Task prompt = Once the line containing "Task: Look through" is found in the records below, return it and each following line exactly, up to and including the line containing "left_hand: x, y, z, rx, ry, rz", and nothing else.

• • • • •

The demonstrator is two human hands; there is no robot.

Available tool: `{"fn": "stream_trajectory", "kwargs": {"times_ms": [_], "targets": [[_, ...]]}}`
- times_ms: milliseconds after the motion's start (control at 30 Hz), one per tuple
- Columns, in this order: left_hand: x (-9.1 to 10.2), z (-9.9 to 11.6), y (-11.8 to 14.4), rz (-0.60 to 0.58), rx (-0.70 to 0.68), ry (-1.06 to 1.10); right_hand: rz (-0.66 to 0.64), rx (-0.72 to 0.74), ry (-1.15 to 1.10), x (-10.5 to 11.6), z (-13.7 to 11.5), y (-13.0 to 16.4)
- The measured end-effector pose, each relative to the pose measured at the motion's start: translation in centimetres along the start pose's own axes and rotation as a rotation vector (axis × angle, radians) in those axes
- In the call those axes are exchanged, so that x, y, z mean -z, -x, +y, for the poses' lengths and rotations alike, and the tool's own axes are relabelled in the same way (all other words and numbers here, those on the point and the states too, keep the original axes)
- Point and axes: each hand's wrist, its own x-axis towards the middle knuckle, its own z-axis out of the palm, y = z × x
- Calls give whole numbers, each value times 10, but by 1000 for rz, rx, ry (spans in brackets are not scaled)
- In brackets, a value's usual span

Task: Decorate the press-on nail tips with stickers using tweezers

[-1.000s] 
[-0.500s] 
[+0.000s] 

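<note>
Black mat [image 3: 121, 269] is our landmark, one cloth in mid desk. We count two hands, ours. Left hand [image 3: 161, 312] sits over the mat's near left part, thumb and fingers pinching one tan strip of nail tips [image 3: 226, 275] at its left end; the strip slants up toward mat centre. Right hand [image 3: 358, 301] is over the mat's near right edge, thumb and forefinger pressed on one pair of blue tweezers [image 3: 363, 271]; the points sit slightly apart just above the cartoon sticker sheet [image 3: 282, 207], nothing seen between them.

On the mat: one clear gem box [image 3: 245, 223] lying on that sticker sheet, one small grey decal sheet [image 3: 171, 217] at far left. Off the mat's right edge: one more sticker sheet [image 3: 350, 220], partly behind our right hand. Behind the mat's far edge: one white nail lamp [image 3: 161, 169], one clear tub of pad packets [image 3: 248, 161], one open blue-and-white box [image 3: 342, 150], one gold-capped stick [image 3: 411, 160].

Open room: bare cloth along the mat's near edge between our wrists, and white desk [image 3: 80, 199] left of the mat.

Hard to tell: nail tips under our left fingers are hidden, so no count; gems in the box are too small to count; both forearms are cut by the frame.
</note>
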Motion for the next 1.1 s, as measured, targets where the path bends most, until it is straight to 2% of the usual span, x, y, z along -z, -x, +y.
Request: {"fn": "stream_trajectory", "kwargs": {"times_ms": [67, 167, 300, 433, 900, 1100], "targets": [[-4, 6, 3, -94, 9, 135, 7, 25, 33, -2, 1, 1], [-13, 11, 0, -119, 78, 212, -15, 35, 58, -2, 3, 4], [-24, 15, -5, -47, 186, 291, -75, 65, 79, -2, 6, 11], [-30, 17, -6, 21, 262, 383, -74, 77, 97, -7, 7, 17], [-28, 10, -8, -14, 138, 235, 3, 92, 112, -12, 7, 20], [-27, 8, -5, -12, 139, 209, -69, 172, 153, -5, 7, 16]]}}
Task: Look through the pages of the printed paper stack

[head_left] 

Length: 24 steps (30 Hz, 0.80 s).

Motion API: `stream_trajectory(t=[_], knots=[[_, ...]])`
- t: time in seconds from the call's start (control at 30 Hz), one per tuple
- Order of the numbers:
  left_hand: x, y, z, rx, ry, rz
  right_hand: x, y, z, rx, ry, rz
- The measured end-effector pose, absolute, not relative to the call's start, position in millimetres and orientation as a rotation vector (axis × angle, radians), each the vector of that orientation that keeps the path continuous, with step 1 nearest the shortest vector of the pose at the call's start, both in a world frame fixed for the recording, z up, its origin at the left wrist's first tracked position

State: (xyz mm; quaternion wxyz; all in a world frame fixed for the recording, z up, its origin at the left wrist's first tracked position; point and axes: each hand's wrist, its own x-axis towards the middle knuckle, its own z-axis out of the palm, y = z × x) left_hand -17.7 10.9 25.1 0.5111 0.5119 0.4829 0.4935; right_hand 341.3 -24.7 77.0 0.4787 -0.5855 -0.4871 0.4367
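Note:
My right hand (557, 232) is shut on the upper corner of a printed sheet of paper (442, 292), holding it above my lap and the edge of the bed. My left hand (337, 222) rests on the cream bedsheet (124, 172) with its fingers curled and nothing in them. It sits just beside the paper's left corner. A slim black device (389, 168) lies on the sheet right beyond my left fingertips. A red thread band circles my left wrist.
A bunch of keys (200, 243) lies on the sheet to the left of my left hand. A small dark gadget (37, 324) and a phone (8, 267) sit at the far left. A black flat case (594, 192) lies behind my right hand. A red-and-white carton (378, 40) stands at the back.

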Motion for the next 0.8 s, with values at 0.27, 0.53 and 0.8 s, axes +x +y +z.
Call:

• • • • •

Task output =
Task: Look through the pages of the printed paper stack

[head_left] 

Length: 24 steps (30 Hz, 0.80 s).

Motion API: `stream_trajectory(t=[_], knots=[[_, ...]])`
- t: time in seconds from the call's start (control at 30 Hz), one per tuple
- Order of the numbers:
  left_hand: x, y, z, rx, ry, rz

Work on this exercise is finished.